### Work task
Lines with "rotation": please show every one of them from the listing below.

### Information
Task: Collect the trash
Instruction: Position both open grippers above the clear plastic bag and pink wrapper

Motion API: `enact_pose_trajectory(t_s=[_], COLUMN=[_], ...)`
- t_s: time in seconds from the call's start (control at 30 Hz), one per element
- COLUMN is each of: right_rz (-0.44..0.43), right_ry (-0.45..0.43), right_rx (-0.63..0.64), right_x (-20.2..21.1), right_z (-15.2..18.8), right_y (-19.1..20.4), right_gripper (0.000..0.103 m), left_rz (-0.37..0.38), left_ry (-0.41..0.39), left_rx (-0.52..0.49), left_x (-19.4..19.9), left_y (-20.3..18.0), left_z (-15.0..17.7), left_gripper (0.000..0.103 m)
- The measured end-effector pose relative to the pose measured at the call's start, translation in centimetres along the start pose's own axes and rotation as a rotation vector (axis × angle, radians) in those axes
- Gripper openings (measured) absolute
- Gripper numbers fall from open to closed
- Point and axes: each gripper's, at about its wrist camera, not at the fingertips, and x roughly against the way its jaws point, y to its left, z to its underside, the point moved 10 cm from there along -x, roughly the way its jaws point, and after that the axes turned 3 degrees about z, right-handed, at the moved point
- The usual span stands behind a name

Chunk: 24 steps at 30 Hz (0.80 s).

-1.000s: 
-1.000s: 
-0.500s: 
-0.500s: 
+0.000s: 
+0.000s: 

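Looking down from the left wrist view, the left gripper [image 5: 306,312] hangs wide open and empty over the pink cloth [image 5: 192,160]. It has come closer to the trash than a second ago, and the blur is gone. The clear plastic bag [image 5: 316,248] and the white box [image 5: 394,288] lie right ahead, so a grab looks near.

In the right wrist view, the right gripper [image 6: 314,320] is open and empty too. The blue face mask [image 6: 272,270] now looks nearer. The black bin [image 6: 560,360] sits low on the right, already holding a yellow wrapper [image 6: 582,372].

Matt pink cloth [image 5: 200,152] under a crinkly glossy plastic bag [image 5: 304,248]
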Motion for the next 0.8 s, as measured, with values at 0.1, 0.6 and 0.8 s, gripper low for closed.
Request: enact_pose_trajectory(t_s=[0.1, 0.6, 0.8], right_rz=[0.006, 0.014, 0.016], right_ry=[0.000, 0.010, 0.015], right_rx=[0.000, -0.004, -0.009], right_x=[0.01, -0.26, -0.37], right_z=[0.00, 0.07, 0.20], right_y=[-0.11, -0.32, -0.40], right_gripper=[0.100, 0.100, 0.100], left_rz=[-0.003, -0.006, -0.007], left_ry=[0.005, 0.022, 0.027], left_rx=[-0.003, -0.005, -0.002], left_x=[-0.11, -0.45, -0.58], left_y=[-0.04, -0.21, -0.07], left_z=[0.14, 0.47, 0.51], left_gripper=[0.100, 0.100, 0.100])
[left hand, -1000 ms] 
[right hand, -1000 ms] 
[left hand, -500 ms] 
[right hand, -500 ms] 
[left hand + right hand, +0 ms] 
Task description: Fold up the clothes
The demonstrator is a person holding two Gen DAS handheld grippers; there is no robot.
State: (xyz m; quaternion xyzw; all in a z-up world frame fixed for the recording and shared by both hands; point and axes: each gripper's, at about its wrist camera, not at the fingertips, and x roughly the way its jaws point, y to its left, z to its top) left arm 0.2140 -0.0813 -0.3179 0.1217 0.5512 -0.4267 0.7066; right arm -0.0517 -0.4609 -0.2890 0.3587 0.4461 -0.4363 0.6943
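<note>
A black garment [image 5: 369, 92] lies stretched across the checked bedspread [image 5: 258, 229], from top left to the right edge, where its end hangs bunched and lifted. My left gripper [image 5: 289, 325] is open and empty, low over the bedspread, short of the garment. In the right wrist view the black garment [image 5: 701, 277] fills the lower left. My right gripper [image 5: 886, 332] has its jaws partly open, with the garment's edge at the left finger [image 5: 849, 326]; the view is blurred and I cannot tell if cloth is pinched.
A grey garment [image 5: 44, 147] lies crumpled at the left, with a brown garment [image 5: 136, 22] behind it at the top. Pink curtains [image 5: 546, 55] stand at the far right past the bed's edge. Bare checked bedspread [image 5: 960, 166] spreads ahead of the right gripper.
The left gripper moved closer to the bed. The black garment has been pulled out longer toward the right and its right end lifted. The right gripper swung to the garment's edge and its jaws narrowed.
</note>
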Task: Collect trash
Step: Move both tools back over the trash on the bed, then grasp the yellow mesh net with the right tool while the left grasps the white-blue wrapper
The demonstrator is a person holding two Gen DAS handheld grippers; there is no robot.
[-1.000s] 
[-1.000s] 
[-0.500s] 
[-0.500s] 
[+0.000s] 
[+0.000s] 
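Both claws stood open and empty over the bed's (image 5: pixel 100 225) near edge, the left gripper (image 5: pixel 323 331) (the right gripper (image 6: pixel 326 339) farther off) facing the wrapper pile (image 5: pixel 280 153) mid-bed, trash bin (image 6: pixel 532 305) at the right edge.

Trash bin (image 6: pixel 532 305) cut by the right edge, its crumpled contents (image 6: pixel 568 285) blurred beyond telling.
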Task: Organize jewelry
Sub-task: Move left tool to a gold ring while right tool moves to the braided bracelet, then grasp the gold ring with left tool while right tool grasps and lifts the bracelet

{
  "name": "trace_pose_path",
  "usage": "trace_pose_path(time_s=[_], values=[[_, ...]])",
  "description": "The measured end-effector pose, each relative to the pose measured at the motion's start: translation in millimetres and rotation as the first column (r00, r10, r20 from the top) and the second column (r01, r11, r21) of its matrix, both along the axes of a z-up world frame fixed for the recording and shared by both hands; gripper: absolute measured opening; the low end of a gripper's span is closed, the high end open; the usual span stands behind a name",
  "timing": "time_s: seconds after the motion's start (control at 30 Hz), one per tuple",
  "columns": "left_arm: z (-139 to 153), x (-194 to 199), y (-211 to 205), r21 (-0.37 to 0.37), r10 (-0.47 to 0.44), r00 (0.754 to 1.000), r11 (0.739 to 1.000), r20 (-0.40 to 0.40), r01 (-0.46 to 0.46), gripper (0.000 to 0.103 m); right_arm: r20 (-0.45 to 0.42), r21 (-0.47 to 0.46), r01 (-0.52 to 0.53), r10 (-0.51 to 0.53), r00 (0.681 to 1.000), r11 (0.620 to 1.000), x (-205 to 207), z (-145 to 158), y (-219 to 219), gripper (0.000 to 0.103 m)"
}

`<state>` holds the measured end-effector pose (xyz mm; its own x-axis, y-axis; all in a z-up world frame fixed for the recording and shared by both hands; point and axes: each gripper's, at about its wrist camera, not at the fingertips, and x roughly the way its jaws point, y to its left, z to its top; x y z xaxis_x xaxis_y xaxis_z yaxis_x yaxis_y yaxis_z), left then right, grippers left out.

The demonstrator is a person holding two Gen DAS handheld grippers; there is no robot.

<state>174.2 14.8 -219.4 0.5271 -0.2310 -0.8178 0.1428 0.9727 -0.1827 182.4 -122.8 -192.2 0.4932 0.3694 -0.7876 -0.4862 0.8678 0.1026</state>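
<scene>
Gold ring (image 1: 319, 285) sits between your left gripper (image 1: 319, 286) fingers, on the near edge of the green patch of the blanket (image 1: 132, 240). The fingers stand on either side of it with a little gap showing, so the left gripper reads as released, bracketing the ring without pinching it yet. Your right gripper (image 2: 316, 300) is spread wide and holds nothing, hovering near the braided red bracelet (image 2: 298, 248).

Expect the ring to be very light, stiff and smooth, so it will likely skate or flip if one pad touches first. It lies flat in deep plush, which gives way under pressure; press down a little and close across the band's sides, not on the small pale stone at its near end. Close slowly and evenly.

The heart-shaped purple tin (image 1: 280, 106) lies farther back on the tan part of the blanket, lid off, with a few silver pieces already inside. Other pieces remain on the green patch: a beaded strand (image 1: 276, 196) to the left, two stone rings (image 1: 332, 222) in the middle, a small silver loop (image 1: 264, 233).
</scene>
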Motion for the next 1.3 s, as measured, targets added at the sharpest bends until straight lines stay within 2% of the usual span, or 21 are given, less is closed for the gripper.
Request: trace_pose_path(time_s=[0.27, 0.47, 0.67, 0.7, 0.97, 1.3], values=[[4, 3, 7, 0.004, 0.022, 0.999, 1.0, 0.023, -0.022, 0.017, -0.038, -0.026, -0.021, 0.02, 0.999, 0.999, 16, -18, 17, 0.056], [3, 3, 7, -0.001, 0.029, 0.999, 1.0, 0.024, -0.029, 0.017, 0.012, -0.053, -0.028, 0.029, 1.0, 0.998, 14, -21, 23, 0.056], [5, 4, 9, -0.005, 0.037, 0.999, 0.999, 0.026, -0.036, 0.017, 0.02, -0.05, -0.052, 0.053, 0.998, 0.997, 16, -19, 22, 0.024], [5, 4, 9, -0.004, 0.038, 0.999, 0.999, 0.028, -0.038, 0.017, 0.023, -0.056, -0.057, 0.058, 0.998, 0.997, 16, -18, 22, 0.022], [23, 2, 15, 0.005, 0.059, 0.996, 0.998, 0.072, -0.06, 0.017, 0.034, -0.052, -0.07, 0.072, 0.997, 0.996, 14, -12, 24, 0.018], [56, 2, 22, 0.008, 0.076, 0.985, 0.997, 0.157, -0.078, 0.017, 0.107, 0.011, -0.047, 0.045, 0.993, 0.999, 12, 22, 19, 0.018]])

### Task solution
- The measured end-effector pose relative to the pose measured at the call's start, translation in centimetres along the start pose's own axes and rotation as a rotation vector (axis × angle, radians) in those axes
  "description": "The measured end-effector pose, each relative to the pose measured at the motion's start: translation in millimetres and rotation as the first column (r00, r10, r20 from the top) and the second column (r01, r11, r21) of its matrix, both along the axes of a z-up world frame fixed for the recording and shared by both hands; gripper: absolute measured opening; the low end of a gripper's span is closed, the high end open; the usual span stands behind a name",

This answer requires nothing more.